Ryland Conrad (Equity Research Analyst)
Okay, thanks. Just on Comfort Colors expanding into new categories this year, is there anything you could share maybe on initial conversations with your customers there? With respect to your net sales guidance for this year, like, are there any assumptions baked into that around the contribution from those categories?
Chester Ward (President, Sales, Marketing and Distribution)
Ryland. I think first on the expansions of Comfort Colors, one, the brand has continued to have a consumer that really seeks the brand as an emotional emotional connection to the brand, and it's gonna open up our opportunity to go into category, other categories and things like the accessories. We did have our show out in Long Beach earlier in the year, where we launched hats and bags. What I can tell you from the reception perspective, is from the minute the show opened to the minute the show closed, there was a long line waiting at the booth to get a chance to win one and to see them. And the feedback, I was there on the floor with the customers.
The feedback of the product was great. I think that customer gives us leeway to go into other categories, and we think we can continue to do that. We'll continue to grow that brand. Yes, there's contribution in our, in our forecast for that. I would say it's muted in the, in the first part of, you know, of the year. Or I'm sorry, throughout the year, 'cause we're introducing the new category as well. But yes, there is contribution. The other brand that we're spending a lot of time with is ALLPRO. ALLPRO, we've talked about that brand as well. It's growing, it's from a low base, but it, great reception from the brand.
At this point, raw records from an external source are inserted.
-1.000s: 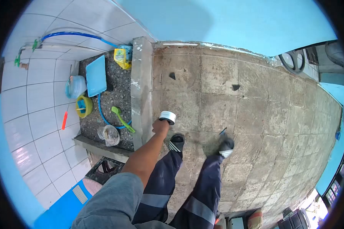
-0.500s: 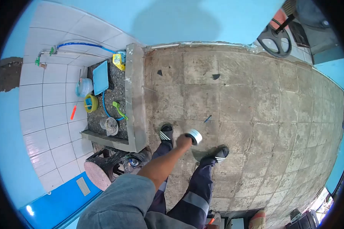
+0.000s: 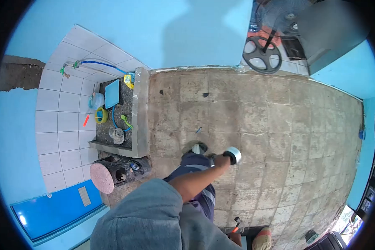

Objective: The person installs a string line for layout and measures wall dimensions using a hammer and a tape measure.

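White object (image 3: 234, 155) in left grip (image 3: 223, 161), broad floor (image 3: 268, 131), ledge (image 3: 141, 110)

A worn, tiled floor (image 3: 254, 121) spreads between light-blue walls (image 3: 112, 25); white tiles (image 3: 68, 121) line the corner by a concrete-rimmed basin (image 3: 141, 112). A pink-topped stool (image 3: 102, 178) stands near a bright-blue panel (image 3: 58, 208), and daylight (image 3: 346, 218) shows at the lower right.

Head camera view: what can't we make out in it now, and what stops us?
Right hand: outside the head view; anything it holds is unknown.
Left hand: head view; its finger grip on the round white-and-black object is mostly hidden by the hand itself.
Clear plastic container: head view; contents too small to identify.
Pedestal fan: head view; top cut off by the upper edge.
Grey shape: head view; too blurred to name.
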### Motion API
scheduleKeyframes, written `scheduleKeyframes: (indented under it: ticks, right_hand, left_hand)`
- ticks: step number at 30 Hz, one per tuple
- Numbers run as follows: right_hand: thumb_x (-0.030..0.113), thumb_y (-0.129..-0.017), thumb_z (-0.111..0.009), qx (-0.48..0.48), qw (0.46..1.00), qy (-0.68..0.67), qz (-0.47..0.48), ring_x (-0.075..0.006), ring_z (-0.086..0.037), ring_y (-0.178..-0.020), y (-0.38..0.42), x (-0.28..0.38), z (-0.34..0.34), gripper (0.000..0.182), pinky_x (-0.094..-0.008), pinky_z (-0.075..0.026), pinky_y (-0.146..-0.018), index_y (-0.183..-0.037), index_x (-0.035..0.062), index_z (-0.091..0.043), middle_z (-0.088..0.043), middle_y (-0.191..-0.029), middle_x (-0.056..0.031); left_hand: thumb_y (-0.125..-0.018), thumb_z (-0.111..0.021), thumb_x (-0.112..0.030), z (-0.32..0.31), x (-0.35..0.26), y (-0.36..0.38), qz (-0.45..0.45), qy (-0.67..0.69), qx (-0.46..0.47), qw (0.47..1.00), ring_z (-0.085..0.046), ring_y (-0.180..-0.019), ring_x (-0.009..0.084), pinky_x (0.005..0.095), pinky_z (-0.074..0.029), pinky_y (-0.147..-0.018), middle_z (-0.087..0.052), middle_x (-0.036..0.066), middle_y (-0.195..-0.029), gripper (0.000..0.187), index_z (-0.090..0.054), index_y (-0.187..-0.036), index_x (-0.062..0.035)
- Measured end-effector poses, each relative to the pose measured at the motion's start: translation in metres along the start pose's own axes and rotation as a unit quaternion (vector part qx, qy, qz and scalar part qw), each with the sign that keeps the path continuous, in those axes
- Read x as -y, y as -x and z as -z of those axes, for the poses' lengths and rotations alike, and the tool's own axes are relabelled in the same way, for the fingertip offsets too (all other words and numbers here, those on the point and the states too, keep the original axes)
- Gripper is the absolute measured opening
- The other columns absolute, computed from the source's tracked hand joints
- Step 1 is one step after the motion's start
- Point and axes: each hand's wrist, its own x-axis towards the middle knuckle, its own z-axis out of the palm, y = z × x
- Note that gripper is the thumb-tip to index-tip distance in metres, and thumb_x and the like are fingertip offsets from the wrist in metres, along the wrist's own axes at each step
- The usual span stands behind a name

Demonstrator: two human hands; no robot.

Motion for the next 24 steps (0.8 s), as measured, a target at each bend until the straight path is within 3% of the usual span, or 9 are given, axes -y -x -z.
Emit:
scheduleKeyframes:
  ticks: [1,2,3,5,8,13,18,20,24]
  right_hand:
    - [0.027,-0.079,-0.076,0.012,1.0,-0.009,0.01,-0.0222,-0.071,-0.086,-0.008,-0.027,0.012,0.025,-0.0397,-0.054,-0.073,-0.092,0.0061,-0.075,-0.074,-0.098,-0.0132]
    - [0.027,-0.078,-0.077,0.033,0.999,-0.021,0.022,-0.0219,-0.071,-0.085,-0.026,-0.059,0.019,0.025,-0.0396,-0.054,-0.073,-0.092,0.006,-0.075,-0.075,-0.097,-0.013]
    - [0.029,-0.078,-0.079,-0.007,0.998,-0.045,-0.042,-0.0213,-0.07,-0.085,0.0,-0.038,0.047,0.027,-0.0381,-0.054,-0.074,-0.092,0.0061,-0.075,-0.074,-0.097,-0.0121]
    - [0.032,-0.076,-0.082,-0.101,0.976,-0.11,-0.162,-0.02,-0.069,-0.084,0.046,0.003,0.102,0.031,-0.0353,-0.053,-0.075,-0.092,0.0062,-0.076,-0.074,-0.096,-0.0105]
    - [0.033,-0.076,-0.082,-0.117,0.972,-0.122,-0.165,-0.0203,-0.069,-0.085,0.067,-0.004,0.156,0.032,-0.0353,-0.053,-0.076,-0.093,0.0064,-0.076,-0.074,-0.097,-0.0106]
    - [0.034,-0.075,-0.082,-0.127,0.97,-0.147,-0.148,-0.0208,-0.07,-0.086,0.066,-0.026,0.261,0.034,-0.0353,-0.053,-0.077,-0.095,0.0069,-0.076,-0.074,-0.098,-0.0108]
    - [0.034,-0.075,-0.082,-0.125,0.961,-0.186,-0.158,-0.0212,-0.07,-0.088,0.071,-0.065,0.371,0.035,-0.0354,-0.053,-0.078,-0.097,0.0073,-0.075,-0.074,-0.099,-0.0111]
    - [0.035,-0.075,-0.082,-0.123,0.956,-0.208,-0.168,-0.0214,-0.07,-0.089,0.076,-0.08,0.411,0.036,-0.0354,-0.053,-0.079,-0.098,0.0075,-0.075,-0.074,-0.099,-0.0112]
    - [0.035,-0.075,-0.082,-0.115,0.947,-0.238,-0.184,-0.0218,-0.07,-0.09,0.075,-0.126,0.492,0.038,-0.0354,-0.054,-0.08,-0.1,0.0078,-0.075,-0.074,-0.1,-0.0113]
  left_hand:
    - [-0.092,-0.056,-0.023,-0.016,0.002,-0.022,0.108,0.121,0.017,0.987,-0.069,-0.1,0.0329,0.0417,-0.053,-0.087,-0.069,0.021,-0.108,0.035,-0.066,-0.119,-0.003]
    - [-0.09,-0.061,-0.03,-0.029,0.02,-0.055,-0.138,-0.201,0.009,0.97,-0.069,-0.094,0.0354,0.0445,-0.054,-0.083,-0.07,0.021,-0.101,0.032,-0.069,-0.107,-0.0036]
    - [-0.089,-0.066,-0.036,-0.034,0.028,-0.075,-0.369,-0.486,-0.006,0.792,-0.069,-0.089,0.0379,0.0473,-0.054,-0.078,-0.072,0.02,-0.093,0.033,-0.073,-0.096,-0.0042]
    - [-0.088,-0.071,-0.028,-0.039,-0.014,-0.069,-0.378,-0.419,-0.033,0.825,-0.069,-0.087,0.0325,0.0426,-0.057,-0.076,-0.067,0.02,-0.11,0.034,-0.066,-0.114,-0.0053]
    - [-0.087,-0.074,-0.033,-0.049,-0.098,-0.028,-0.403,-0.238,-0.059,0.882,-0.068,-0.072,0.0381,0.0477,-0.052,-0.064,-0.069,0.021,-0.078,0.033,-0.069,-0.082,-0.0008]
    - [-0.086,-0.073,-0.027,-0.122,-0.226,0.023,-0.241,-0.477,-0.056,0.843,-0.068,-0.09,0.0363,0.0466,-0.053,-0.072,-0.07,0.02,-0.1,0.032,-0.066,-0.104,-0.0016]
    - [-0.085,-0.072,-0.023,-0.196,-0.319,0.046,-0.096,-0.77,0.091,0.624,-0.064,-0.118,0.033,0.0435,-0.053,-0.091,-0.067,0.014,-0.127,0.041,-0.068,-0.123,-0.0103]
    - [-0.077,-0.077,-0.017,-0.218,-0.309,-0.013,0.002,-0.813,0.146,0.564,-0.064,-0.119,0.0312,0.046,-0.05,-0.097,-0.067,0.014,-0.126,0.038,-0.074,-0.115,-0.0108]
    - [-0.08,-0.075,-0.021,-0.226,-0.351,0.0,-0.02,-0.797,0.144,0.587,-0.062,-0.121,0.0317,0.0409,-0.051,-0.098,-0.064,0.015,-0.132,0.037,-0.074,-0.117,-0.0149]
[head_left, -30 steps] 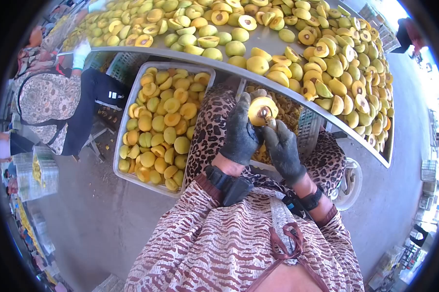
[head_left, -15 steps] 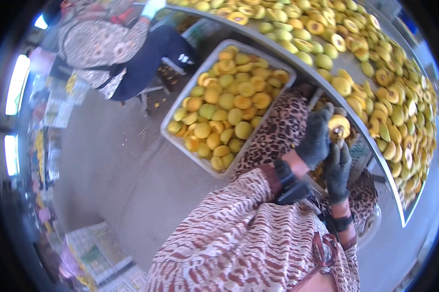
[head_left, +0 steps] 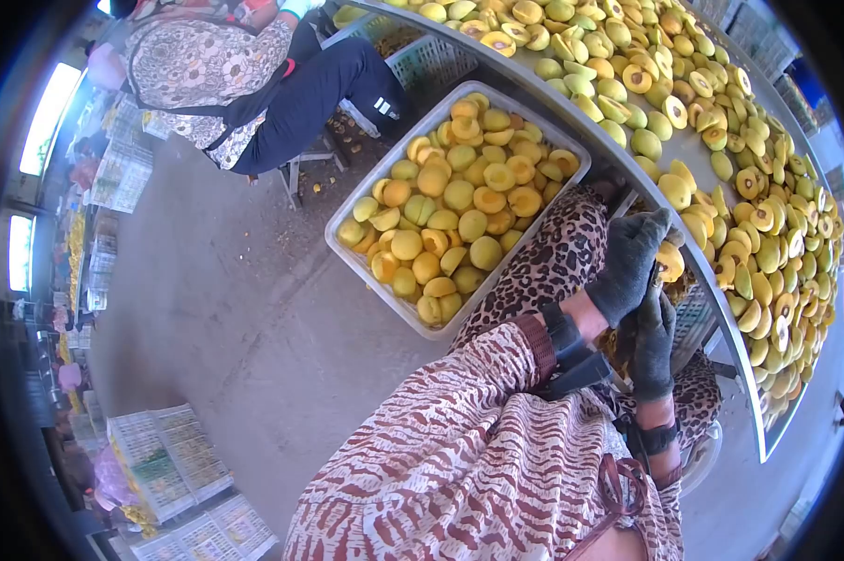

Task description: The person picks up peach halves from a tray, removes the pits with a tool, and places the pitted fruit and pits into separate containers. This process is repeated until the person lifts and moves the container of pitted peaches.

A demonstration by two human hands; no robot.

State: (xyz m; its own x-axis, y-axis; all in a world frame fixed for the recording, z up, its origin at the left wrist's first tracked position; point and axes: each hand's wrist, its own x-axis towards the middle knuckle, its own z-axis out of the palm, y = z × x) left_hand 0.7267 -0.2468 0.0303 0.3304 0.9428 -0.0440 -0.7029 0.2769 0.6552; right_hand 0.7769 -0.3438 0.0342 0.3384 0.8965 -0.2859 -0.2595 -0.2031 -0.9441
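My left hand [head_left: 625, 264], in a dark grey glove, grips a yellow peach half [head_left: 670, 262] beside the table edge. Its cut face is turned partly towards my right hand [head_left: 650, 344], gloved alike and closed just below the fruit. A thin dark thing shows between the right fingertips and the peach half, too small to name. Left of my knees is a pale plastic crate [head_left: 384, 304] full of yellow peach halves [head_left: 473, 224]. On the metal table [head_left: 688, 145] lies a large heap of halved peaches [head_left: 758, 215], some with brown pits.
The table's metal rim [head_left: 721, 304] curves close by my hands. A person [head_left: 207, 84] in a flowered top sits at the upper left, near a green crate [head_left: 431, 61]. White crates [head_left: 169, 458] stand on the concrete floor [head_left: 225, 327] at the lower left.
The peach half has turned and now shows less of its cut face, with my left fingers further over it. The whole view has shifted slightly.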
It allows us to play more in performance and corporate wear, you know, and go into different categories that way. Champion, you know, we talked about our license with Champion. It opens up other areas as well, and fan wear, sports wear, kind of from the sports heritage brand that it is. Really, what we're trying to do as we look out at the market overall, is how do we continue to expand that addressable market for us and so that we can reach into other areas?
Operator (participant)
This concludes the question-and-answer session. I'll turn the call to Jessy Hayem for closing remarks.
Jessy Hayem (SVP, Head of Investor Relations and Global Communications)
Thank you. Once again, we'd like to thank everyone for joining us and attending our call today, and we look forward to speaking with you soon. Have a great day.
Operator (participant)
This concludes today's conference call. Thank you for joining. You may now disconnect.